Orbit satelit di bawah rencana
AST SpaceMobile menjelaskan bahwa New Glenn membawa satelitnya ke orbit yang disebut berada di bawah rencana. Data awal juga mengarah pada kondisi “off-nominal”, sehingga ada dugaan masalah pada fase akhir penerbangan.
Blue Origin menyebut pemisahan muatan berlangsung normal dan AST SpaceMobile juga mengonfirmasi satelitnya sudah menyala. Meski begitu, penempatan orbit yang tidak sesuai membuat hasil misi komersial ini belum dapat disebut sukses penuh.
Situasi itu menjadi persoalan penting bagi Blue Origin karena perusahaan masih menelusuri apa yang terjadi pada tahap atas roket setelah satelit dilepas. Dalam jadwal yang dibagikan sebelum peluncuran, tahap atas New Glenn semestinya menjalankan pembakaran kedua sekitar satu jam setelah lepas landas, tetapi belum jelas apakah manuver tersebut benar-benar terjadi.

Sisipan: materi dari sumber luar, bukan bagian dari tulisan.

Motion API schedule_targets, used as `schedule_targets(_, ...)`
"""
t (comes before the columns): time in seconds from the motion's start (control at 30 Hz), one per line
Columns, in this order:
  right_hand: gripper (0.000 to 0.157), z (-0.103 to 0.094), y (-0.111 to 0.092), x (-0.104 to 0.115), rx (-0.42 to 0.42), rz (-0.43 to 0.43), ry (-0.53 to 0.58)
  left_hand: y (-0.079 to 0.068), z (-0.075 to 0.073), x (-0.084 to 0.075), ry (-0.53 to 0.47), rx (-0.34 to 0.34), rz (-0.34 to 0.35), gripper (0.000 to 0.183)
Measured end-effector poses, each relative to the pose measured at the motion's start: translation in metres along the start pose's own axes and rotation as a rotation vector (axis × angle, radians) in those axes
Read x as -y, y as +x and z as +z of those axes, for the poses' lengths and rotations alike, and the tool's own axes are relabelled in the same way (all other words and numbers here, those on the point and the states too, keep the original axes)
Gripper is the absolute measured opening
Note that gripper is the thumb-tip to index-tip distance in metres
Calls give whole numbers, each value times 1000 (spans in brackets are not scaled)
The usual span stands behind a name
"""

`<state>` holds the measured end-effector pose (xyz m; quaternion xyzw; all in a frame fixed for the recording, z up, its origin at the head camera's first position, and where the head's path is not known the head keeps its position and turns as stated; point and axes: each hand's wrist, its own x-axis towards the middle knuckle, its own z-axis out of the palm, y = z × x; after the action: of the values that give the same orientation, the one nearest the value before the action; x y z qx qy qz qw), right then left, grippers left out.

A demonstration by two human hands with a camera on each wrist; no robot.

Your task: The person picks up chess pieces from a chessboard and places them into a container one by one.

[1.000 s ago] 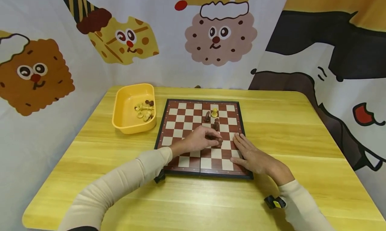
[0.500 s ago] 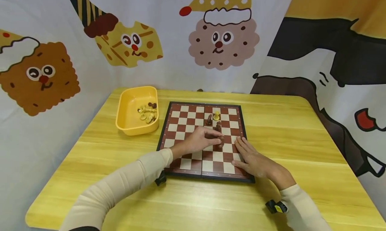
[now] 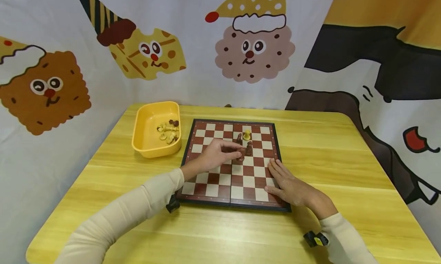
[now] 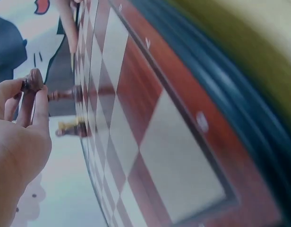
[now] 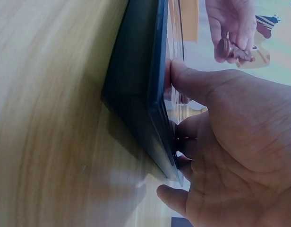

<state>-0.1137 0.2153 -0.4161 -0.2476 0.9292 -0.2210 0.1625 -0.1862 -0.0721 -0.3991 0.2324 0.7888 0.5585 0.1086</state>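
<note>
My left hand (image 3: 217,154) pinches a dark brown chess piece (image 3: 240,155) between thumb and fingers, over the right half of the chessboard (image 3: 213,190). In the left wrist view the piece's round base (image 4: 36,78) is held clear of the board. Just beyond my fingers stand a brown chess piece (image 3: 249,149) and another brown one (image 3: 239,138), partly hidden by the hand. Behind them is a yellow pawn (image 3: 247,135). My right hand (image 3: 293,187) lies with extended fingers on the board's right border, its thumb near the front corner.
Left of the board stands a yellow plastic bin (image 3: 139,145) holding several yellow pieces (image 3: 169,129) and a brown one (image 3: 173,123). The wooden table (image 3: 220,233) extends around the board. A cartoon-printed curtain (image 3: 200,64) hangs behind.
My left hand has raised the brown piece off its square and carried it leftward and slightly away from me. My right hand stays on the board's edge. The head view has shifted slightly.
</note>
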Motion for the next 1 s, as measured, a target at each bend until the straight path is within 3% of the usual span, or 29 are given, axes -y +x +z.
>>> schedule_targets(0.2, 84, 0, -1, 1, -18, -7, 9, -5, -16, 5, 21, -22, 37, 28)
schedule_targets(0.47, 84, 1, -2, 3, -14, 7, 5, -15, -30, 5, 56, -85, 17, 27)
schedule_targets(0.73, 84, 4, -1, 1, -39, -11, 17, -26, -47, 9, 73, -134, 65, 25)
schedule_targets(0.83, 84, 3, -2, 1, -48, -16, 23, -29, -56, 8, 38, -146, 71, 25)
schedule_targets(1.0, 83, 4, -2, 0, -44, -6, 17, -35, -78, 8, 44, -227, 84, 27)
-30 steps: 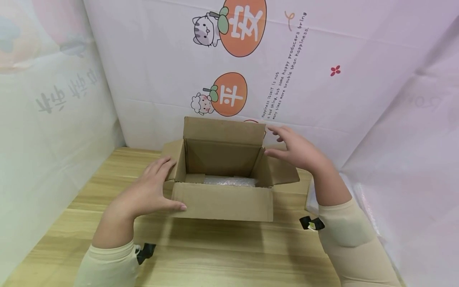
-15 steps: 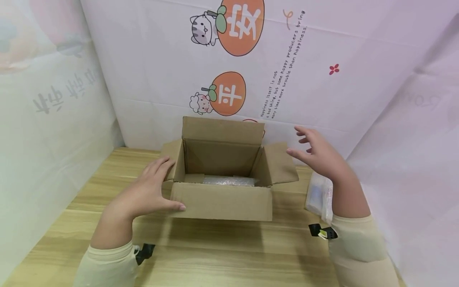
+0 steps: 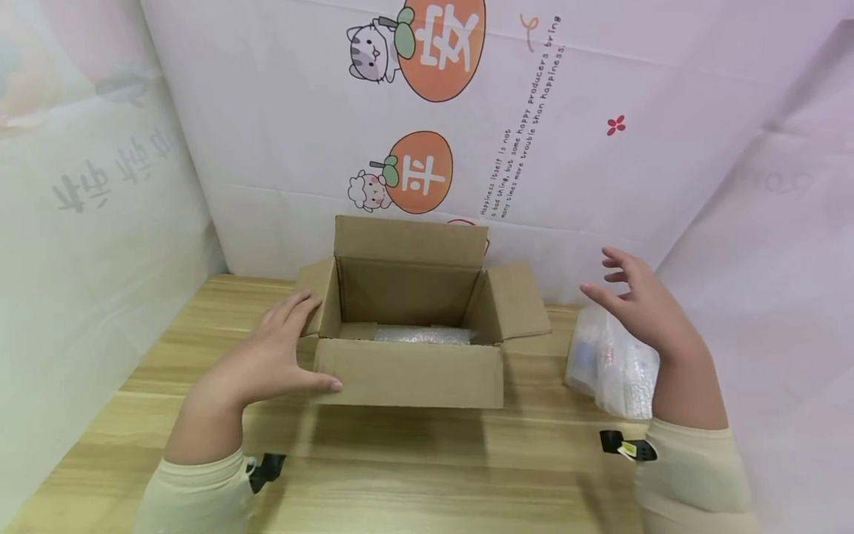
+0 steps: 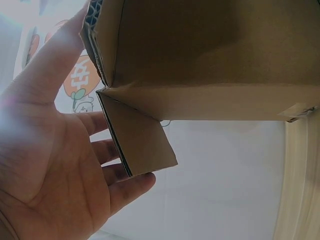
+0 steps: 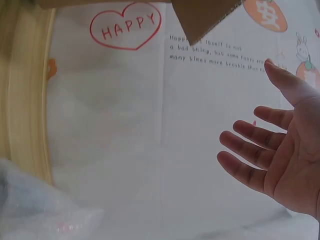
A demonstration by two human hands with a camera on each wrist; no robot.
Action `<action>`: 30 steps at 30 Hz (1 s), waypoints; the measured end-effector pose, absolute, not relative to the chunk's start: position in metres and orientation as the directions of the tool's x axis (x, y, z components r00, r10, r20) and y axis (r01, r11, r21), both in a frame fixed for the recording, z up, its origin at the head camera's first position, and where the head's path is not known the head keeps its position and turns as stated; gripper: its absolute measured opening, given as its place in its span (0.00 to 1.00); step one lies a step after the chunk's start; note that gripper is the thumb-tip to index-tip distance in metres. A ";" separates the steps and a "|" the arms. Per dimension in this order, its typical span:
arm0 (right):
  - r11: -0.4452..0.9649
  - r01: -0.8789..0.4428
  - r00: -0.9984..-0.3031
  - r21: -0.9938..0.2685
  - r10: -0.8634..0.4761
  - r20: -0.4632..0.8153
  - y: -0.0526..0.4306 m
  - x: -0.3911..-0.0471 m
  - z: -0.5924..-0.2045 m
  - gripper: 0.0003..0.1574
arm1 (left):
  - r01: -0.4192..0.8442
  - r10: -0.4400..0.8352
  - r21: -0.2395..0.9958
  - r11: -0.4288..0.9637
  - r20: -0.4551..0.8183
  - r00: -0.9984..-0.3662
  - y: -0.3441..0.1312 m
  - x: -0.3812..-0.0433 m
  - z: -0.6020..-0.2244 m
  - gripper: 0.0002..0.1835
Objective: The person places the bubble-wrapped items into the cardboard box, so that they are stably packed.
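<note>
An opened cardboard box stands on the wooden table with its flaps folded outward. Inside it, at the bottom, lies a bubble-wrapped item, mostly hidden by the front wall. My left hand rests at the box's left front corner, fingers on the left flap and thumb along the front flap; in the left wrist view the fingers reach behind that flap, fairly straight. Off to the right, my right hand hovers in the air with spread, relaxed fingers, holding nothing. Below it are bubble-wrapped packages in clear plastic.
A white printed cloth hangs behind the table, and similar cloth walls stand at the left and right. The wooden tabletop extends in front of the box.
My right hand has moved away from the box's right flap, out to the right, uncovering the wrapped packages. The left hand has stayed on the box.
</note>
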State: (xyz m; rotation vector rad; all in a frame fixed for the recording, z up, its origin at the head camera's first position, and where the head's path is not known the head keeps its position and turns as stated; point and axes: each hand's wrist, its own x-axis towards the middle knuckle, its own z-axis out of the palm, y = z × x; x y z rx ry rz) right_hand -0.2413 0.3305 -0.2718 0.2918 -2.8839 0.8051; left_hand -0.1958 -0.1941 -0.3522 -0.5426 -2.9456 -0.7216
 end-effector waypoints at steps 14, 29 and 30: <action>0.877 -0.065 -0.991 -0.477 -0.002 0.130 0.388 -0.235 -0.307 0.58 | 0.357 0.328 0.441 0.824 0.142 -0.934 -0.194 -0.196 -0.351 0.72; 0.932 0.132 -0.991 -0.337 0.117 -0.064 0.411 -0.252 -0.364 0.66 | 0.364 0.335 0.440 0.821 0.145 -0.931 -0.195 -0.195 -0.350 0.72; 0.935 0.139 -0.990 -0.327 0.122 -0.072 0.412 -0.252 -0.367 0.66 | 0.363 0.335 0.439 0.822 0.144 -0.931 -0.195 -0.195 -0.350 0.72</action>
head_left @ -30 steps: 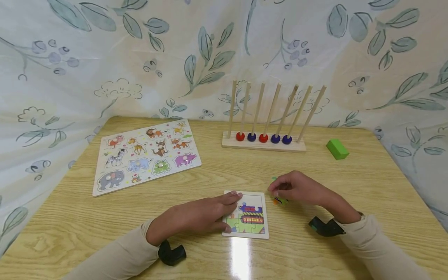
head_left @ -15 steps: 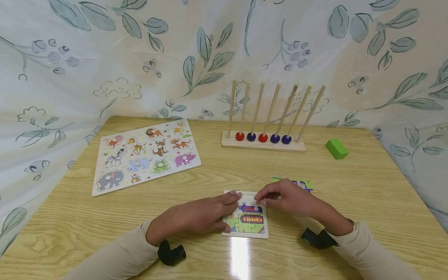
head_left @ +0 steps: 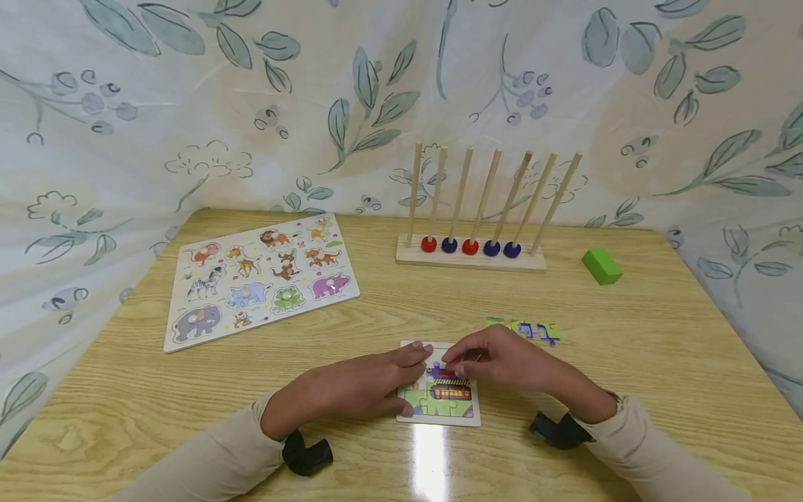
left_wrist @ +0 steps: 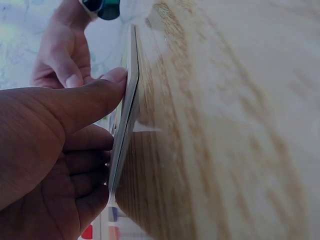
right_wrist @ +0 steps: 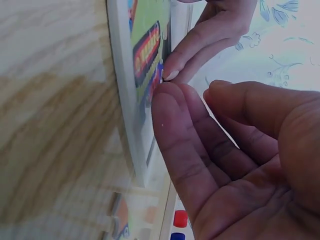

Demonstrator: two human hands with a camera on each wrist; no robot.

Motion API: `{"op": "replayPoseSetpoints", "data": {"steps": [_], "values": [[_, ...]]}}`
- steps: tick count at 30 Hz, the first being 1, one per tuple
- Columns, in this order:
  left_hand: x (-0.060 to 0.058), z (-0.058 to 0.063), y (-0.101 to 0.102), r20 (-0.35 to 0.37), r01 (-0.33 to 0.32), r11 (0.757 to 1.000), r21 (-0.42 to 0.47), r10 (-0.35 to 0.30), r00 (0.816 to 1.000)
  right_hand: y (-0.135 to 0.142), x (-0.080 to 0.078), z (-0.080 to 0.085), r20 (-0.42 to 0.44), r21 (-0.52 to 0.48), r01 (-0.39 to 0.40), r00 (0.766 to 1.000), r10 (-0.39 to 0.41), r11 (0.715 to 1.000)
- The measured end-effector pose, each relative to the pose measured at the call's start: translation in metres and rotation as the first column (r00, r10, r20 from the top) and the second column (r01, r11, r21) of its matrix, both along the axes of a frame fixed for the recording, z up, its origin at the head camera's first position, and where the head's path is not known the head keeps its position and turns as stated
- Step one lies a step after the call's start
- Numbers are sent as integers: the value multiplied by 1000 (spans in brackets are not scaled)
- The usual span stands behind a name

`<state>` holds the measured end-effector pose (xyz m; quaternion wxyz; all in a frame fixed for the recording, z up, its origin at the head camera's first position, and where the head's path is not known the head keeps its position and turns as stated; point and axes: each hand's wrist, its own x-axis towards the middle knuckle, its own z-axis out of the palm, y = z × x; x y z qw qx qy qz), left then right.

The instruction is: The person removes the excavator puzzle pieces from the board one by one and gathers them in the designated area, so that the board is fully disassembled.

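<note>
Although the near half of the puzzle tray (head_left: 439,421) is covered by seated pieces (head_left: 447,410), pale bottom is seen along its far part, where care is judged to be needed now. The tray lies flat on the wooden table (head_left: 370,460), its left edge pressed by the left hand (head_left: 364,383), whose fingers are laid loosely across it with nothing grasped. Over the far right corner the right hand (head_left: 511,359) is poised, thumb and fingers bent; whether a piece is pinched there cannot be told, as none shows at the fingertips. Any piece is best lowered level, its tabs matched to the neighbouring notches and pressed by one fingertip, since seated pieces could be lifted by a slanted push. Firm pressure at the left edge should be maintained so that the tray is not slid. Just beyond the right hand, loose pieces (head_left: 526,331) are spread on the table. Farther off, an animal board (head_left: 314,303) is laid at the left, a green block (head_left: 601,266) at the right, and between them a peg stand (head_left: 439,259) is set before a leaf-patterned cloth (head_left: 376,174).
</note>
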<state>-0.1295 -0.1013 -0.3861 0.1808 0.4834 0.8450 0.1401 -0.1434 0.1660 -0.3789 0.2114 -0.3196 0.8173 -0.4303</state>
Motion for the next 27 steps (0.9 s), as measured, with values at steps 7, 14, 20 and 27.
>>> {"op": "replayPoseSetpoints", "data": {"steps": [7,14,20,27], "values": [[1,2,0,15,-3,1000,0,3,1000,-1,-1,-1,38,3,16,999,-16,1000],[0,3,1,23,-8,1000,-10,8,1000,-1,-3,-2,23,44,7,1000,-8,999],[0,3,0,23,-2,1000,6,2,1000,0,-4,-3,29,60,-33,999,31,998],[-1,2,0,29,-5,1000,23,4,1000,0,-6,-3,61,35,-70,996,67,997]]}}
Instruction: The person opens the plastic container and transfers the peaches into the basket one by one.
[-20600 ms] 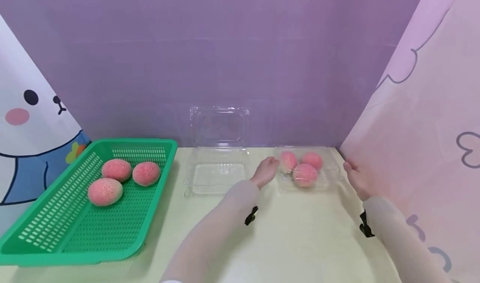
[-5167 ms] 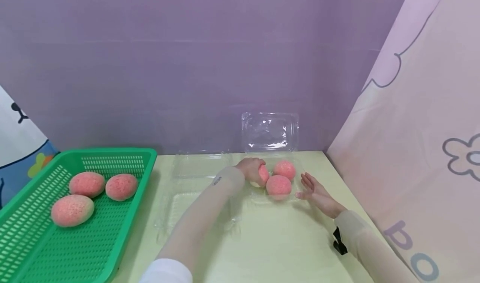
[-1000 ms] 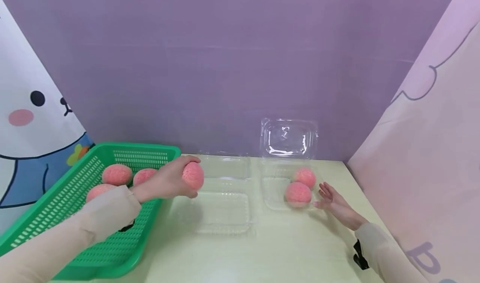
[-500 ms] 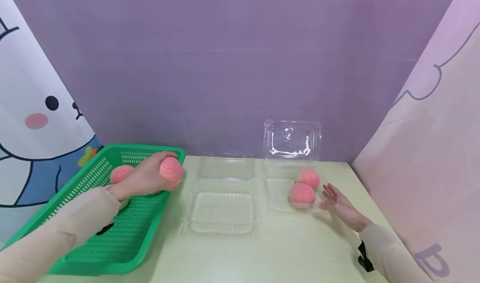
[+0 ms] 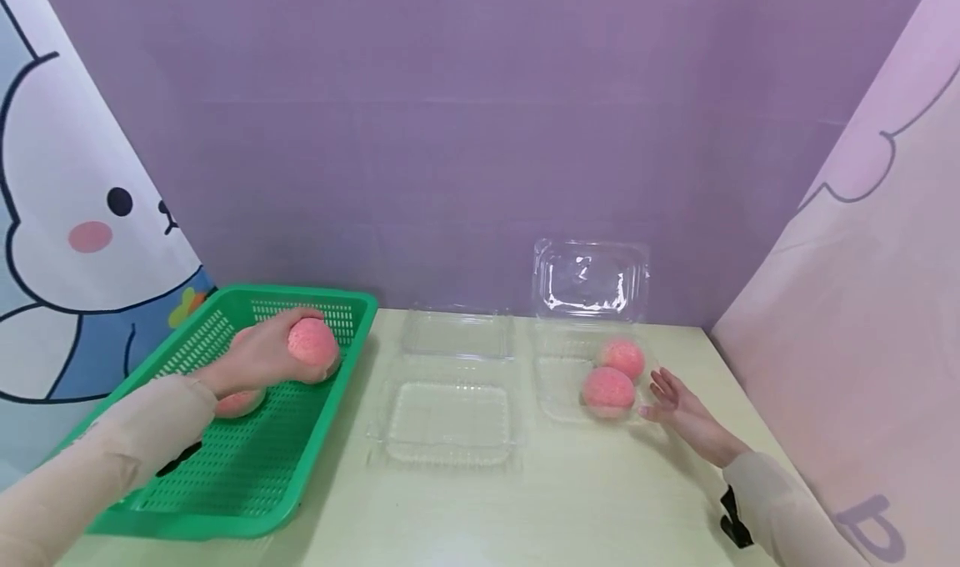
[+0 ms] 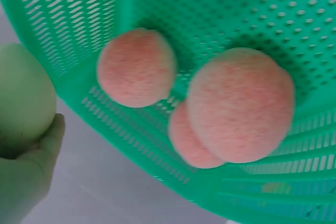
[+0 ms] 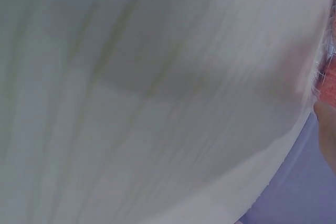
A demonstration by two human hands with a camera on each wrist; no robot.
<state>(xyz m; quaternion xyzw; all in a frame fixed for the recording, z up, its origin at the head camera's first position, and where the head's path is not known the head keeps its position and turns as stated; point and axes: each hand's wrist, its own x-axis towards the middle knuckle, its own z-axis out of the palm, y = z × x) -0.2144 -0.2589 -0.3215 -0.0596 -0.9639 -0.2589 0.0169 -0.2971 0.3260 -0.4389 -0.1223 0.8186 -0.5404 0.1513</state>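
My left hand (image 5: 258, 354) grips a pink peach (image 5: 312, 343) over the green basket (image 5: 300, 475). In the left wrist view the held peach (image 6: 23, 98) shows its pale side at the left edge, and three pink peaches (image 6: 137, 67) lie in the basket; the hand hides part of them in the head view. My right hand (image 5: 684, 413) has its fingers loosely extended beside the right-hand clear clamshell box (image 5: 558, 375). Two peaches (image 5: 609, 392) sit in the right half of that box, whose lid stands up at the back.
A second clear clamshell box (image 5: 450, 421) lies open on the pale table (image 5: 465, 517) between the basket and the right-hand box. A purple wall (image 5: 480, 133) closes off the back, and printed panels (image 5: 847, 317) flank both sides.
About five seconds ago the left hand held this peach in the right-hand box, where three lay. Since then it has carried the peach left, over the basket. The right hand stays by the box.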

Reuse booster jadi pencapaian besar
Di tengah pertanyaan soal orbit satelit, keberhasilan memakai ulang booster tetap menjadi capaian yang sangat berarti. Booster yang digunakan dalam penerbangan ini bukan unit baru karena sebelumnya sudah terbang pada misi New Glenn pada November.
Pada misi sebelumnya, booster itu membantu membawa dua wahana robotik NASA menuju Mars sebelum mendarat di drone ship di laut. Penggunaan ulang unit yang sama memperkuat sinyal bahwa Blue Origin berusaha membangun sistem peluncuran yang lebih efisien dan konsisten.
Bagi Blue Origin, hasil ini juga punya bobot kompetitif yang besar. Perusahaan tersebut telah mengembangkan New Glenn lebih dari satu dekade dan menempatkan penggunaan ulang tahap pertama sebagai bagian penting dari strategi bisnisnya.
Tantangan belum selesai
Meski keberhasilan pendaratan ulang booster patut dicatat, Blue Origin masih menghadapi pekerjaan rumah pada aspek reliabilitas misi secara keseluruhan. Sebab, kemampuan mendaratkan booster saja belum cukup jika tahap atas tidak membawa muatan ke orbit yang sesuai.
Kondisi tersebut ikut berpengaruh pada kerja sama komersial dengan AST SpaceMobile. Perusahaan itu memiliki kontrak dengan Blue Origin untuk mengirim beberapa satelit ke orbit dalam beberapa tahun ke depan guna mendukung pembangunan jaringan broadband seluler berbasis luar angkasa.
Di saat yang sama, Blue Origin juga masih menyiapkan peran New Glenn untuk misi NASA ke Bulan. Perusahaan itu turut mendukung ambisi perusahaan dan Amazon dalam membangun jaringan satelit berbasis ruang angkasa, sekaligus menyiapkan wahana pendarat bulan robotik pertamanya untuk upaya peluncuran yang ditargetkan tahun ini.
Dengan demikian, penerbangan terbaru New Glenn memperlihatkan dua sisi yang sama kuatnya: keberhasilan teknis pada pendaratan ulang booster, dan tanda tanya serius soal ketepatan orbit satelit. Blue Origin kini perlu memastikan seluruh tahapan penerbangan berjalan lebih konsisten jika ingin menjaga momentum di pasar peluncuran yang sangat kompetitif.